Objectively that was true. Subjectively I could have changed my mind about sharing my prize. They didn't think of that and I didn't mention it.
The last objection was silenced. They went about their preparations and I about mine.
We set up the decoy in Illinois. No real reason I suppose, except that most of us are allergic to desert, the logical place to build spaceport and ships. Deserts are hot, dry and bright, and there are few humans there. In our own way we're fond of men, though they may not think so.
Illinois it was, and if there was a note of incongruity in it, so much the better. A spaceship looked strange in the middle of the flat cornfields? Very well, it did. Let the robot investigator find out why it was there.

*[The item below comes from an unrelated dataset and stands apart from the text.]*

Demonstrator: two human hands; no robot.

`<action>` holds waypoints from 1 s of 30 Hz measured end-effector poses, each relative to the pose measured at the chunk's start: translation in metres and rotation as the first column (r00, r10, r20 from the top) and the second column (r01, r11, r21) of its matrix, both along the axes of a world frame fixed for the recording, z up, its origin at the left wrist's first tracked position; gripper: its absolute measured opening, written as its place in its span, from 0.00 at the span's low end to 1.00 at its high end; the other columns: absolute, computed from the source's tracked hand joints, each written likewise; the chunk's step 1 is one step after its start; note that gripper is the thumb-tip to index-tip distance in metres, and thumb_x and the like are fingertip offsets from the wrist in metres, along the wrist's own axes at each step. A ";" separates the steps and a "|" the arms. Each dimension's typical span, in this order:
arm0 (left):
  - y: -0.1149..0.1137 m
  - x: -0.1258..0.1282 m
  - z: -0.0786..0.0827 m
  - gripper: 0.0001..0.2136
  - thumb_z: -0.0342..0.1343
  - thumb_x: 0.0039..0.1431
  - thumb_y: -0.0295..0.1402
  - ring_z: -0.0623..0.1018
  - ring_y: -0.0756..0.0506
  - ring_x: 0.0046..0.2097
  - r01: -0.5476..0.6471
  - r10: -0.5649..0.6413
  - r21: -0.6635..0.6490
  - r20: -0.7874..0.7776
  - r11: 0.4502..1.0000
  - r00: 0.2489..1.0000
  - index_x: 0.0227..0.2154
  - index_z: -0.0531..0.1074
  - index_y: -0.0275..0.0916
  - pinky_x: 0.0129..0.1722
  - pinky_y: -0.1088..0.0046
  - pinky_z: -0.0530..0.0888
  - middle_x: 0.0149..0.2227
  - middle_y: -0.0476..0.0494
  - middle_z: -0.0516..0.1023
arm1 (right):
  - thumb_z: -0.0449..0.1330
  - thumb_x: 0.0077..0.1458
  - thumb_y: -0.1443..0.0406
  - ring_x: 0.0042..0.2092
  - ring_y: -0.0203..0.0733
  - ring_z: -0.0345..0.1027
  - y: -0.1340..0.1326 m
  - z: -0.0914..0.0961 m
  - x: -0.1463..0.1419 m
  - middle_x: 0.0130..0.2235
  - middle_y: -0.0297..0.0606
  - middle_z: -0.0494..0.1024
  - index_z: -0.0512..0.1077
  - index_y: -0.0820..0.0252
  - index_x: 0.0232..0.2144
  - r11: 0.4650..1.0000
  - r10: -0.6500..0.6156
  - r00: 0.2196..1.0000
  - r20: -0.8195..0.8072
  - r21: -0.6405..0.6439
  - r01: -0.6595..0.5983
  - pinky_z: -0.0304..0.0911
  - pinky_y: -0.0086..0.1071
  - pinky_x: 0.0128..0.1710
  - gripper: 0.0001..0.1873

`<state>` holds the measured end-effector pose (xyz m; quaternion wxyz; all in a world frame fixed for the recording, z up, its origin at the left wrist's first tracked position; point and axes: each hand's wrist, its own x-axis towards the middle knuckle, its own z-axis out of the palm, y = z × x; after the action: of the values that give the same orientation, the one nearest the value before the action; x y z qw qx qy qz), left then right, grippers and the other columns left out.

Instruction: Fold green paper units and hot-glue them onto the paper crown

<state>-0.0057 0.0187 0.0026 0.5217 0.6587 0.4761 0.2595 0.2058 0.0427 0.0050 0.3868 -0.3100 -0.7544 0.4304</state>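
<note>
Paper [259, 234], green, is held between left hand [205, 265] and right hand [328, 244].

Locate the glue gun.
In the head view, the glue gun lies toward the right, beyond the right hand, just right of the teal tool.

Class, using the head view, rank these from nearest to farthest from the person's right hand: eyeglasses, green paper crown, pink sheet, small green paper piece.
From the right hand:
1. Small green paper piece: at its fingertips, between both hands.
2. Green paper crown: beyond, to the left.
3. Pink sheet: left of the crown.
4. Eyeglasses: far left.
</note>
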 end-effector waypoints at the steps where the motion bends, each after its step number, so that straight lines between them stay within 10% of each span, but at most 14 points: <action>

The creation was not difficult. There was a haze in the air and the fields were green, and the spaceship pointed a sleek nose toward the sky. It was impalpable from below. A farmer plowed right through the stern tubes without knowing they were there. An inconvenience only; we blacked him out as seen from above. The farmhouse we converted into a control tower and the barn became a disembarkation structure.
There were side manifestations of course. Dogs growled uneasily and barked, then ran away and hid in the woods. Roosters could not crow nor hens lay eggs. Milk curdled, in cows and cans, and all the butter turned rancid. Unfortunately we don't often use our entire minds—and when we do there are peripheral effects. However, no human in the area noticed us, and life went on pretty much as usual.
Radio reception was poor over all North America, and television was disrupted for a thousand miles. The disruption was deliberately planned. We had to attract the attention of the saucers, and that was the easiest way to do it. The radiation was supposed to represent a power leak from our hypothecated interstellar drive.
They came the second night and it was good they did. The strain was telling on everyone in the project. It's not easy to keep up such a big illusion.
The flight of saucers wheeled across the sky, lights out and undoubtedly ready for action. They had located us all right, and they wanted to see just what it was we had. But they couldn't find out from the air no matter how many times they passed over.